Ladin'in bir numaralı sanık ilan edilmesi ile birlikte ABD'nın her an Afganistan'a saldırması beklenirken, Afgan halkının girdiği bütün savaşları kazanması dikkat çekiyor.

Usame Bin Ladin'in "bir numaralı sanık" ilan edilmesi ile birlikte ABD'nin her an Afganistan'a saldırması beklenirken, Afgan halkının girdiği bütün savaşları kazanması dikkat çekiyor. Afganistan'ı işgal ettiğinde dünyadaki iki süper güçten biri olan Sovyetler Birliği'nin, burada yaşadığı yenilginin, Varşova Paktı'nın dağılmasına kadar uzanan süreci başlattığı bilirtiliyor.

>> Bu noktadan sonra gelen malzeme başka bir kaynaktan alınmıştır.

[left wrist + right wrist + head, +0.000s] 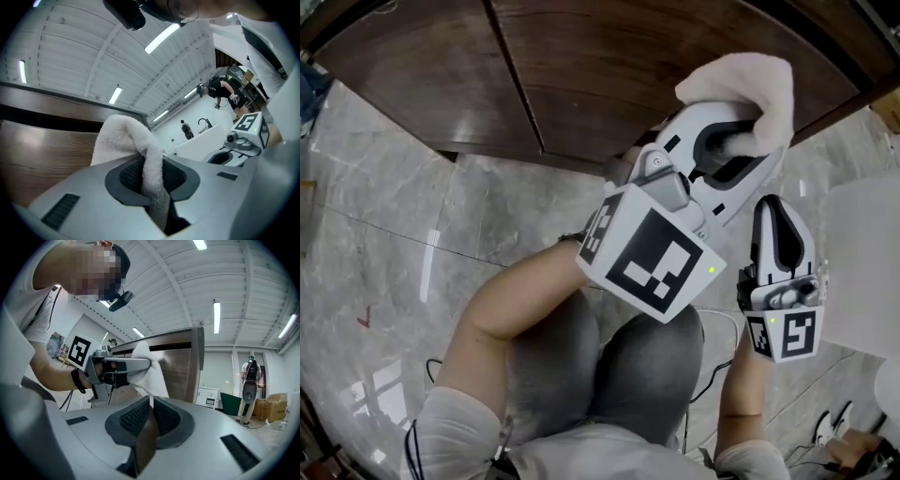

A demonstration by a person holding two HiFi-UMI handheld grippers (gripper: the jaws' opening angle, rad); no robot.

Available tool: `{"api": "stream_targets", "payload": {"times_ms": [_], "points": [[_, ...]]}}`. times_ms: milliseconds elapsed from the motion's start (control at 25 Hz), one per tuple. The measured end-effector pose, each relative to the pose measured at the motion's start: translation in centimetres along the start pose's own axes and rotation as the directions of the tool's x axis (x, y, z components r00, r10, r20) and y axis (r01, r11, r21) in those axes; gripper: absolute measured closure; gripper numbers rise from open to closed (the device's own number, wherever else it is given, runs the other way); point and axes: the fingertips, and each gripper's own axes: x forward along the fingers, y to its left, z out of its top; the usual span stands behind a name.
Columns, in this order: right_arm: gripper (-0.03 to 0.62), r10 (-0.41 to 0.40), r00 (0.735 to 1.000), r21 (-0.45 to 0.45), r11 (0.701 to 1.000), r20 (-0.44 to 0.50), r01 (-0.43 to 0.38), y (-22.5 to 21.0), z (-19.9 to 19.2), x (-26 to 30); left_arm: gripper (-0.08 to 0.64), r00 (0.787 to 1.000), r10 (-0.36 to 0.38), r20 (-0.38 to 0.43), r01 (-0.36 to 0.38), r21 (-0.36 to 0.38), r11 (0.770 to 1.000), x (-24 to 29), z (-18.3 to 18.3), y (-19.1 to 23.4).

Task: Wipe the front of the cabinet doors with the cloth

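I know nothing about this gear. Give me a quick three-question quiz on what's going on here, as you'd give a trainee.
1. Pick one: the left gripper grips A) a sponge, B) a white cloth, C) a brush.
2. True or false: the right gripper holds nothing between its jaws.
3. Fill the gap: the cabinet doors are dark ____ wood.
Key: 1 B; 2 true; 3 brown.
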Motion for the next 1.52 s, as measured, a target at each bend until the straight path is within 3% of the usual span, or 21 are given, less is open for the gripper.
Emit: {"api": "stream_targets", "payload": {"times_ms": [160,320,480,560,720,960,1320,1520], "points": [[0.543,0.059,0.998,-0.006,0.998,-0.006,-0.060,3.8,0.5,3.5,0.482,0.997,0.064,-0.051,-0.064,0.003,0.998,-6.2,-1.6,4.4],[0.543,0.136,0.991,0.013,0.991,0.009,-0.136,8.5,0.0,7.1,0.482,0.978,0.179,-0.110,-0.176,0.036,0.984,-12.4,-4.4,9.4],[0.543,0.197,0.980,0.030,0.980,0.016,-0.197,12.4,-0.1,10.0,0.482,0.931,0.321,-0.175,-0.331,-0.035,0.943,-18.7,-7.9,14.2],[0.543,0.208,0.978,0.033,0.977,0.019,-0.209,13.3,-0.1,10.9,0.482,0.902,0.376,-0.211,-0.391,-0.034,0.920,-21.0,-9.4,15.9],[0.543,0.217,0.976,0.031,0.976,0.003,-0.217,14.6,-0.9,11.8,0.483,0.875,0.410,-0.256,-0.424,0.001,0.905,-23.0,-12.6,17.4],[0.543,0.178,0.983,0.018,0.984,-0.036,-0.177,14.0,-1.8,11.5,0.482,0.881,0.386,-0.275,-0.407,-0.021,0.913,-21.5,-15.7,17.1],[0.543,0.118,0.991,0.022,0.993,-0.058,-0.117,11.2,-2.7,9.9,0.482,0.892,0.382,-0.240,-0.413,-0.093,0.906,-18.7,-15.7,16.3],[0.543,0.128,0.989,0.024,0.992,-0.068,-0.126,11.6,-3.1,10.3,0.482,0.907,0.345,-0.242,-0.375,-0.087,0.923,-17.9,-15.6,15.5]]}}
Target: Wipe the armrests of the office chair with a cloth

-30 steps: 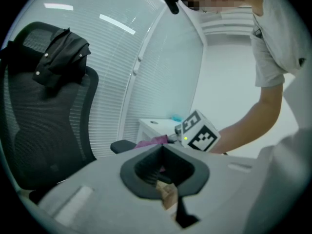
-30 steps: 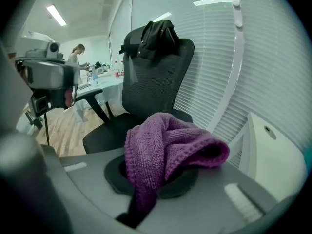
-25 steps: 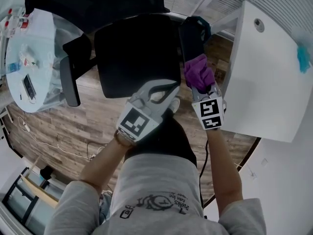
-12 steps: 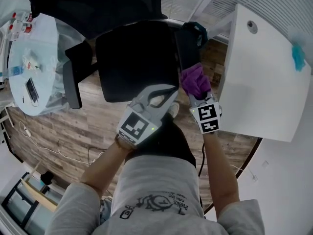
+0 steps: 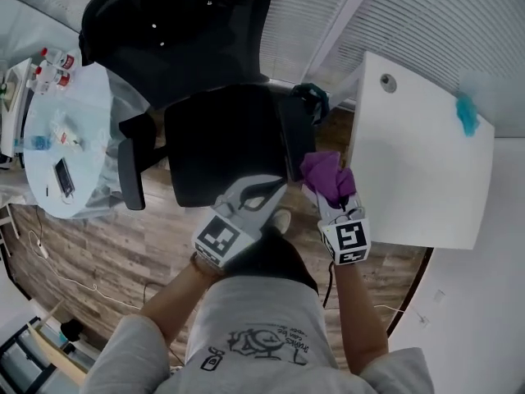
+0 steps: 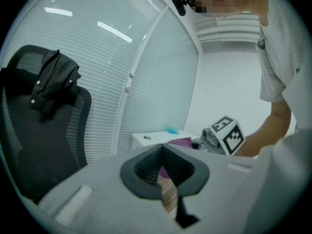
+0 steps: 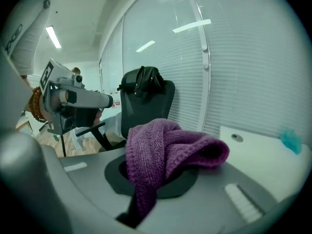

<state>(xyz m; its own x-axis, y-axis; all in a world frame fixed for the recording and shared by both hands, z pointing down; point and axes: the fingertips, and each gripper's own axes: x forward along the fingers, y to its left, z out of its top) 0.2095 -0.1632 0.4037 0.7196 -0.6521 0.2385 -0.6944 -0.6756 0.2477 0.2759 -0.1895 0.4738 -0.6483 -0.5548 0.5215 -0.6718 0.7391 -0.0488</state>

Hindistanlı sosyal bilimci yazar Dr. A. M. Manzar tarafından kaleme alınan "Afganistan Üzerinde Kızıl Bulutlar" adlı kitapta, Afganistan'ın coğrafi durum ve doğal kaynaklarından, etnografik yapısına, İslam'ın gelişiminden, hepsi birer fiyasko ile biten batılılaşma girişimlerine, dış müdahalelerden iç müdahalelere kadar geçirdiği tarihi süreçler hakkında bilgi verildi.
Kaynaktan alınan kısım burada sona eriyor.